Profound rejection of terrorism and vengeance

Humanists of the world reject international terrorism whether it be political or religious in nature or of any other kind and we repudiate all crimes committed in any part of the world. This is a line of conduct and a position maintained in time and impossible for us to abandon without putting our identity and our doctrine of Humanism and Nonviolence in jeopardy.

The death of Osama bin Laden—like any other individual—is not going to change the danger to world peace that comes from groups of fanatics but it reminds us of the international relevance of the issue and the need to achieve world peace and the integration of all cultures as an effective means to overcome the apparent causes of danger.

We don’t agree with the actions of US troops capturing Osama bin Laden, bypassing international norms, and we deplore that he has been killed without going through due legal process. Not to mention the possibility, had he remained alive, of making advances in the struggle against international terrorism. In fact, nothing prevents us from thinking that maybe his death has been the best solution to hide other powers and nations involved that, in this way, will remain free to commit more crimes against humanity.

We reiterate: Justice cannot be confused with the axiom, “an eye for an eye, a tooth for a tooth”. If Osama bin Laden really has been killed, this may be useful for Obama to be re-elected as President and all the supporters of military solutions will be able to clear their consciences, but no doubt it will not be useful for the achievement of greater justice in this world.
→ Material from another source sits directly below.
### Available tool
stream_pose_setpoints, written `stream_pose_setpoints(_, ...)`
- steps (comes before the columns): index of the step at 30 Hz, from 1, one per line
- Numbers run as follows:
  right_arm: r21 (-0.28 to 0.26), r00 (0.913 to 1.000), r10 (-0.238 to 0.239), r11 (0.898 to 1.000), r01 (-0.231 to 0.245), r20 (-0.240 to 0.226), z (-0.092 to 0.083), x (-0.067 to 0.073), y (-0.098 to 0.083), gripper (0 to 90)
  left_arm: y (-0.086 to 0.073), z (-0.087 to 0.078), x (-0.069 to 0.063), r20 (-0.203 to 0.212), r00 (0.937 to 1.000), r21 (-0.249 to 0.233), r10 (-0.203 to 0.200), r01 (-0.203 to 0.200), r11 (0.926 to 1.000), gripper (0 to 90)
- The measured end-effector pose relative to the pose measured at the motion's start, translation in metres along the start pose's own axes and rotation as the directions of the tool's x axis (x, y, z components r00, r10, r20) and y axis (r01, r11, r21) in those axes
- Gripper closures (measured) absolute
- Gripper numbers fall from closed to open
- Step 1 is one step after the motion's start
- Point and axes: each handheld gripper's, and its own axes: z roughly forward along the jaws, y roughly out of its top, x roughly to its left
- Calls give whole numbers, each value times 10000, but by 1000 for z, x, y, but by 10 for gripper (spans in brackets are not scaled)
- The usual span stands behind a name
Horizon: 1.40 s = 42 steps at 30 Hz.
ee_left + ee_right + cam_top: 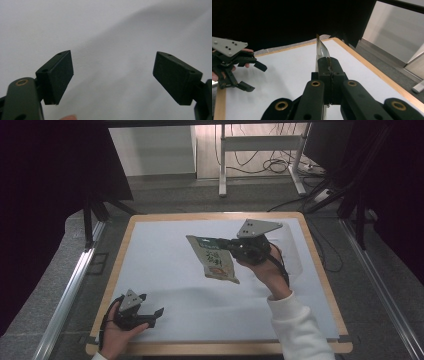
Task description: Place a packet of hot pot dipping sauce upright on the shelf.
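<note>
Near the table's [165, 270] front left corner my left hand-held gripper [150, 312] rests with jaws apart; my right hand-held gripper [223, 243] clamps a snack packet [214, 260] above the table's middle.

left gripper [150, 307]: fingers apart, low | right gripper [223, 243]: fingers clamped, raised
</note>
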Motion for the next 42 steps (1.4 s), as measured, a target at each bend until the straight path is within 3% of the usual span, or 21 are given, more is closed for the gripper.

The US military cannot speak of justice when it appears that we are in front of a premeditated killing with the only aim of vengeance. And if it’s the case that we are dealing with an accident during a shoot out, then this is not justice either. In any case, it’s vengeance.

Without doubt, the highly violent character of the crimes committed by Osama bin Laden is not in question. But for this very reason his death should not be confused with justice.

The Arab World is making an effort to follow the direction of their youth and change an exclusive society into an inclusive one, a situation of closure into openness, social relationships of inequality into social justice and the peaceful construction of a society in harmony with the world.

As humanists we have been the victims of international terrorism but we are not happy about the death of any person. It is more important to create conditions so that these unfortunate events never happen again. But this joint misfortune gives us the moral strength to go towards all peoples who have been touched by violence and tell them: let’s make a new effort.

Justice in relationships and the convergent contact of cultures is the only path that we as humanists recommend to take and the one in which we express our militant commitment.